Coming up with the idea for “Legit” wasn’t too different from creating a stand-up routine. “I do long-winded stories on stage. Most comics do shorter jokes and such, but I don’t really do joke-jokes, so for me it wasn’t a big leap…eight stories in the first season were based directly off my stand-up,” says Jefferies. But Season 2 will be a little different “because we know the characters and we decided where we wanted these characters to go and we have a real defined story arc this season.”

Go after what you want.
Most of the show’s characters are based on people in Jefferies’ life, including Billy and Steve. Jefferies loosely based Janice (Mindy Sterling) on his mother and Walter (John Ratzenberger) on one of the other writers' fathers. About casting Walter, Jefferies says Ratzenberger was the obvious choice. “Whenever we read the scripts I would do a John Ratzenberger impersonation in that character and I thought why don’t we call him, maybe he’ll do it.”

Meet deadlines.
One challenging aspect of writing a television show was that it put a timeline on the creative process. “With stand-up you don’t have to meet a deadline. You can have a joke that sits in the back of your head for years before you get it right.” Jefferies appreciates the discipline television writing has given him.
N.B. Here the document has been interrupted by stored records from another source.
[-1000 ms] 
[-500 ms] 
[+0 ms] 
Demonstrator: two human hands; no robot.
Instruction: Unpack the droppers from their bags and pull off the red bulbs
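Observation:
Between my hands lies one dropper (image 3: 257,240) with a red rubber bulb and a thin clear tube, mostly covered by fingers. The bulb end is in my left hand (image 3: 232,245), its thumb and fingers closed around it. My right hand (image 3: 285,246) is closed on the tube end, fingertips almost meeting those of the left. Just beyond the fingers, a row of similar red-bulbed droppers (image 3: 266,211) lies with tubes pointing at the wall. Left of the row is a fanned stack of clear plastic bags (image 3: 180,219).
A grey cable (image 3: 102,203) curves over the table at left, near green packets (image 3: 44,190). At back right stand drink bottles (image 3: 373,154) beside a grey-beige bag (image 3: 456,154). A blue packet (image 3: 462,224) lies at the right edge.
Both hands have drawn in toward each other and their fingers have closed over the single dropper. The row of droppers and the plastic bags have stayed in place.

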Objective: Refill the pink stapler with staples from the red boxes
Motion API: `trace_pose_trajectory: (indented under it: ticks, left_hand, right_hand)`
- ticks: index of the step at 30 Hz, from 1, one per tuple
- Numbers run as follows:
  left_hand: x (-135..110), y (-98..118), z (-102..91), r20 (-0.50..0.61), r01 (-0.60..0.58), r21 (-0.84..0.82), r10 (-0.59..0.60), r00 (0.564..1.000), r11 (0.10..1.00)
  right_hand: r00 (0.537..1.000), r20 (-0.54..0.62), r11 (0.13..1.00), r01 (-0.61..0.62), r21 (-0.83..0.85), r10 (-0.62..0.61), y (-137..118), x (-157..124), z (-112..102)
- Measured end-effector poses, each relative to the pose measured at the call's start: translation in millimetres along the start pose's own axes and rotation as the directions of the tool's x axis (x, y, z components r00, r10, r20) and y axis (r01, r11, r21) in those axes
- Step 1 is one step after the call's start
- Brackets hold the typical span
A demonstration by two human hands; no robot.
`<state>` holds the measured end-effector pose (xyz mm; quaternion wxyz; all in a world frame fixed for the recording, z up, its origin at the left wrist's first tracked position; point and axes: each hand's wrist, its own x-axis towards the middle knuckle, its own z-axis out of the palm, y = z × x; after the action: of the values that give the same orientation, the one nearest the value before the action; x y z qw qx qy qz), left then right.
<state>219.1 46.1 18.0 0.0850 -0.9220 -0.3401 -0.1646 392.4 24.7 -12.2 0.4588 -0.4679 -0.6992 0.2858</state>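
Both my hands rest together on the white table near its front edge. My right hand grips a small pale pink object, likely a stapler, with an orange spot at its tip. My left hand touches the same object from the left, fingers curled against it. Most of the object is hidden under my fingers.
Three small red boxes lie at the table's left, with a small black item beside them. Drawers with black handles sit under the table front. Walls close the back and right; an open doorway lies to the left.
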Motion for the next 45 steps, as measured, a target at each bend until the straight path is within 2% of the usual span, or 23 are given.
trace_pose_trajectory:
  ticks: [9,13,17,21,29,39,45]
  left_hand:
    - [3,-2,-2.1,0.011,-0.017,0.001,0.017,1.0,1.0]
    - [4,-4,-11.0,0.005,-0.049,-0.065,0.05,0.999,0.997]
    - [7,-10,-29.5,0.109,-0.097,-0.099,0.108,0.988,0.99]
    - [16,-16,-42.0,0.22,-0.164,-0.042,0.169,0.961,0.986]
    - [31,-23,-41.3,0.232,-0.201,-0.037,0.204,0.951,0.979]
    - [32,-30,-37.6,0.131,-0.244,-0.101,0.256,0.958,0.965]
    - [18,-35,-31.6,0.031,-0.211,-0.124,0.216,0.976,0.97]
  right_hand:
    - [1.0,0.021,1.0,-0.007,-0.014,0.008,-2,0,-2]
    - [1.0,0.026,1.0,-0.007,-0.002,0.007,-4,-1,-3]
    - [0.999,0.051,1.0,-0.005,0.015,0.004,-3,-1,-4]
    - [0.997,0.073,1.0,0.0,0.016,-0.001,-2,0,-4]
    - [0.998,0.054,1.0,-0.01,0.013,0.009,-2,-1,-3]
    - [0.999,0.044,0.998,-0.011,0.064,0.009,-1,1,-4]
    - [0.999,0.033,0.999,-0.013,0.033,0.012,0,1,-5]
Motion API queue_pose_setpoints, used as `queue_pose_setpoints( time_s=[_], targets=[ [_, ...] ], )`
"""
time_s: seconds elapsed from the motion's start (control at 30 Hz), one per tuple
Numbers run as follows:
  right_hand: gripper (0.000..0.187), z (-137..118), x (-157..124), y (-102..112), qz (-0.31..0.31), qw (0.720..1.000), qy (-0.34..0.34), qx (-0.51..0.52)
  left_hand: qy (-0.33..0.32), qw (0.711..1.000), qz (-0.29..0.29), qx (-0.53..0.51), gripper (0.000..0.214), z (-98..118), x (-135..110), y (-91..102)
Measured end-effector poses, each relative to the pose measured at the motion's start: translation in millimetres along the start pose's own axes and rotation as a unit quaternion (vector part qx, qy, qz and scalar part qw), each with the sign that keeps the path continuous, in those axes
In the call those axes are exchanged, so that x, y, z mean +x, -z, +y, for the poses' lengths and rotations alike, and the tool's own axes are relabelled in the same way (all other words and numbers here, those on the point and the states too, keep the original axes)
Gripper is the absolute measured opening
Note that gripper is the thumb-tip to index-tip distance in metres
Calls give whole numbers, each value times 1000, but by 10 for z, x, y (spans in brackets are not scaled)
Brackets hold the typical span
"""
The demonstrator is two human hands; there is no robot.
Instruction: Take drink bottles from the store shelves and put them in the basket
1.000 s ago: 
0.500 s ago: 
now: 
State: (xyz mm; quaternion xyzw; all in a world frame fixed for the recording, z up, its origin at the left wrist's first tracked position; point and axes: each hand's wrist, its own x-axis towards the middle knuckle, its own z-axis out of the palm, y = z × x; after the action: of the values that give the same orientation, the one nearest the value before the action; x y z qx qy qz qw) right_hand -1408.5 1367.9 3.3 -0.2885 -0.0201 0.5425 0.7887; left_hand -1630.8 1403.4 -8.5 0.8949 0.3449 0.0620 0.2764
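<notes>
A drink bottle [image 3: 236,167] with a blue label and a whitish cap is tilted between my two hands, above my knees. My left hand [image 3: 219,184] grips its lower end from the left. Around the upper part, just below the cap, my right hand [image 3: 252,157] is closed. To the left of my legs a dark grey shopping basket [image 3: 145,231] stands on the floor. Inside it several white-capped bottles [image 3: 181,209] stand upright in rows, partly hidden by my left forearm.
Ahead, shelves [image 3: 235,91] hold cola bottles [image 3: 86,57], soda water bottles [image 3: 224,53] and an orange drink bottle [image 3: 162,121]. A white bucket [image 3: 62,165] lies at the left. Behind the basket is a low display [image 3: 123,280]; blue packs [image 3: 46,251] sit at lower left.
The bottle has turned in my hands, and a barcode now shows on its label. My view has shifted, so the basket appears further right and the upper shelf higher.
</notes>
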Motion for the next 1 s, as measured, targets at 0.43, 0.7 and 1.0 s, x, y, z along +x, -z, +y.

Always create new material.
One thing that Jefferies has learned is that it’s very important to create a body of work if you want to sustain a career. “Keep writing material. Write as much material as possible. It’s not about being the funniest guy on stage. It’s about being really funny consistently.” In order to stay fresh and relevant it’s important to keep creating new shows. “People don’t want just one. You’re basically saying you’re a one hit wonder. Obviously, some hours that I do aren’t as good as other hours.” But Jefferies doesn’t want to disappoint the people that have seen him before. “I could perform an hour of stand-up comedy which is my very best hour which has all my best jokes all at once, jam packed into one thing, but what’s the point of that? I’d rather give you what I’ve been thinking of lately and what’s relevant to the time I’m living in.”